ENCUENTRO
Mil excusas tenía Arabia para no acudir a aquella cita, Pero un torbellino de emociones
sacudieron desde dentro sus ijares, se desbocó en sus volcanes la locura y bajo la apariencia de una calma que no sentía, acudió despacio, aunque volaba, al encuentro con Darío en aquella plaza. Entre la gente caminaba sin ver nada, solo cabe en su corazón un suspiro.

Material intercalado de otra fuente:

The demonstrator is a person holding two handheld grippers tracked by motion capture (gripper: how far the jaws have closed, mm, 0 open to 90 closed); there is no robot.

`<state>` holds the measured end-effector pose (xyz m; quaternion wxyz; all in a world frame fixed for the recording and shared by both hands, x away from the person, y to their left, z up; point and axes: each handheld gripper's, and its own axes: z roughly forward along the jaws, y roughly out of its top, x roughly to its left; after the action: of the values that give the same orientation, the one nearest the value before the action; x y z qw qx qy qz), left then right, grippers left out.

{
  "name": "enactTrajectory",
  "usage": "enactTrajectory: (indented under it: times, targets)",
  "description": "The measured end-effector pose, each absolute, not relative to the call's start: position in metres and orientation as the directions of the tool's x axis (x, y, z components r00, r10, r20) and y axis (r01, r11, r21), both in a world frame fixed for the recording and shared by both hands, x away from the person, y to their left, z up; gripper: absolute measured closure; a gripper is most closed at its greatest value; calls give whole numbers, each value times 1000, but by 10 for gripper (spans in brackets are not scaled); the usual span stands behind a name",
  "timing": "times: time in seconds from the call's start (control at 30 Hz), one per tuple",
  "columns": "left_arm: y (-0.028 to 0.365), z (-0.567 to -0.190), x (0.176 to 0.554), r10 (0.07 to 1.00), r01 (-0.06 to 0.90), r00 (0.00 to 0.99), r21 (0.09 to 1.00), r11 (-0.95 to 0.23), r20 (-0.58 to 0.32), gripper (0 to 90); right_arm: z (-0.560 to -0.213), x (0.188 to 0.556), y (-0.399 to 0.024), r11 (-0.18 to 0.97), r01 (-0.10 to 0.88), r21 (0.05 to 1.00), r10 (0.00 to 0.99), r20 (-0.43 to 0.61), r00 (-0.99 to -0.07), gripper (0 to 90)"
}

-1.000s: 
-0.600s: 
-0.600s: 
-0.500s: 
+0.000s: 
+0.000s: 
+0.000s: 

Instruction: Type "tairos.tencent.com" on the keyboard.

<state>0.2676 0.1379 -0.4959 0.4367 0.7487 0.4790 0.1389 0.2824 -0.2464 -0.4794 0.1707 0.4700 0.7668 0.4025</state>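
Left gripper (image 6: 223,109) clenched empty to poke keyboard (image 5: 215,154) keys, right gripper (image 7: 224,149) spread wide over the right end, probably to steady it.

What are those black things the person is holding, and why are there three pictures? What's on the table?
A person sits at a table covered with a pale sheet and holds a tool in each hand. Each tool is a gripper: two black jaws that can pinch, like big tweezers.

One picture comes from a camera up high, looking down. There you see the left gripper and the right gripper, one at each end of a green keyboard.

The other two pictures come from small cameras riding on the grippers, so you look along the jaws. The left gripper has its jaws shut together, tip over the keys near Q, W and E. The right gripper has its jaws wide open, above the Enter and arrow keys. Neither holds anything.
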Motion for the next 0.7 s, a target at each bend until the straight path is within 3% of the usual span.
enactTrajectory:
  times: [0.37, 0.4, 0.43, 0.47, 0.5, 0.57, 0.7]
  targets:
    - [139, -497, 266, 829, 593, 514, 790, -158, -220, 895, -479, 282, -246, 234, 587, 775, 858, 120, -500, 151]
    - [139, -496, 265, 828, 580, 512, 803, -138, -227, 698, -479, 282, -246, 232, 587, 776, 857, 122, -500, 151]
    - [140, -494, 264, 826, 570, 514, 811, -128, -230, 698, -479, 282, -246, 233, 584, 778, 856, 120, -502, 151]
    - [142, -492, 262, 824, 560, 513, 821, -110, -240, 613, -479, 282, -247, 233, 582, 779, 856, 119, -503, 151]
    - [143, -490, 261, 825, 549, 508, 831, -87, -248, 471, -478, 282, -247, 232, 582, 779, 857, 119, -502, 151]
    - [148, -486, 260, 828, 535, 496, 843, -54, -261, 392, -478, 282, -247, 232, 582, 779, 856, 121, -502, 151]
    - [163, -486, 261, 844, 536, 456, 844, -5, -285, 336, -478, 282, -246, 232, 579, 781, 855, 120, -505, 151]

Por detrás de la mesa en que el estaba, se acerco sigilosa hasta su lado, y puso sus manos en su brazo, el sintió su presencia antes de verla. Sin decir una sola palabra unieron las mano y se fueron caminando entre las gentes esquivando sus miradas, subieron al metro que atestaba y Darío se coloco detrás de Arabia; la multitud los empuja mas hacia ellos mismos y los dos son uno contra el otro.
el roce de sus cuerpos nublaron por completo sus razones y ya no pudo pensar, solo sentir, sentir, y deseaba tenerle un vez más y llenarse de el hasta rebosar.
Pero desde detrás, Darío le dice, vete si debes irte..te esperaré... pero si no puedes irte...ámame.
Terenibe.
ATARDECER.
El sol también muere solo.
Leo un libro al borde montaraz del riachuelo que talló esta garganta.
Silencio, dos mariposas copulan sobre la hierba, voluptuosidad sin pudor, muestran lo que de salvaje existe en la ternura del ocaso.
La armonía de unos pasos roba mi silencio, una silueta avanza, abriendo las horas que no pertenecen al tiempo. Su cabello es color atardecer, desnuda su cuerpo e inicia un movimiento hasta la orilla.
Al bailar hace gestos que exhiben su plenitud, que la delatan... entrega al baile lo que no se atreve a entregar a nadie.
Soy su único espectador, ya la deseo...
Ariadna, le grito, y su cuerpo desnudo desaparece contra las aguas... como estalla una pompa de jabón.
J.M.
EROTIKÓ ANAL FABITÁRIKO
Ante la brisa
Brota la nube,
Con el perfume
Desde la prisa.
En su premura
Frente a la lira,
Gime su herida
Hierve dulzura.
Ilusa, contra esperanza,
Justa frenética,
Kardiopatética
Lucha, bajo la danza.
Más no corras prepucia
Ni tú finjas clemencia,
Orto pálido encuentra
Paciendo sin esclusa.
¡Qué franca es tu espada,
Rosa plácida contrita!
Sea puesta toda mi dicha
Tras esa fruta dorada.
¡ay Uva corintia agraciada,
Victoria de lunas y mares!
Yaces sobre ignotos altares,
Zumbas por agrestes cañadas.
TEJEMANEJES
A, a, a, acabo de animarme los bajos, an, an, ante el espejo, que siempre me pone. Ba, ba, bajo a por el pan y de paso veo a la Lucía, que también me pone.
No me ca, ca, cabe la menor duda, con, con, con, lo buena que está, me deja con, con, contra las cuerdas la tía de, de, de un tiempo a esta parte.
Des, des, desde que se agita los pechos cada vez que me atiende, en, en, en su despacho de pan, me quedo lelo y en, en entre la espada y la pared.
Por eso enseguida cojo y me voy raudo y veloz ha, ha, hacia el excusado. Hasta allí aguanto, pa, pa, para rebajármela de nuevo. Si no exploto.
Me da la sensación de que, por, por, por, eso me estoy quedando más pelao que una canica, se se, según me dijo ayer don Marciano el médico.
Mira hijo, si te levantas todos los días sin, sin, sin dejar de darle al manubrio, te quedarás mondo y lirondo en poco tiempo. So, so so pena que abandones tu severo onanismo.
De eso nada monada, so, so, sobre todo desde que conocí a la Luci y estoy tras, tras, tras su merengue.
Anda y que le ondulen, al medicucho este.
Pero será posible, si se me ha quitao el tartamudeo y tó con la emoción.
¡Jó que fuerte!
Krytos 1 feb 2012
(Arturo Lomo Solance)
SEGÚN
-Caber cabe. Aunque cabe que no cupiera. Sin según ni sobre ni con qué. Cabe tras. Por detrás. ¡Tras, tras!
-¿Pero sin, sobre ella?
-Ante todos. Desde bien temprano y durante horas. Dios mediante ¡uy, por dios! Para por… Bueno, según se mire, claro. ¡Y de esas hinchables!
-Allí apañaban José 1 y José 2.
-Yo le vi. Ayer noche fue a por ella. Como dicen que no la clava.
-Hacia las dos pararían. Entre tres y cuatro horas. Y porque les separó su mujer…
-¿Su mujer? ¿Y qué decía?
-Paco, ya es la segunda. Y delante de los niños.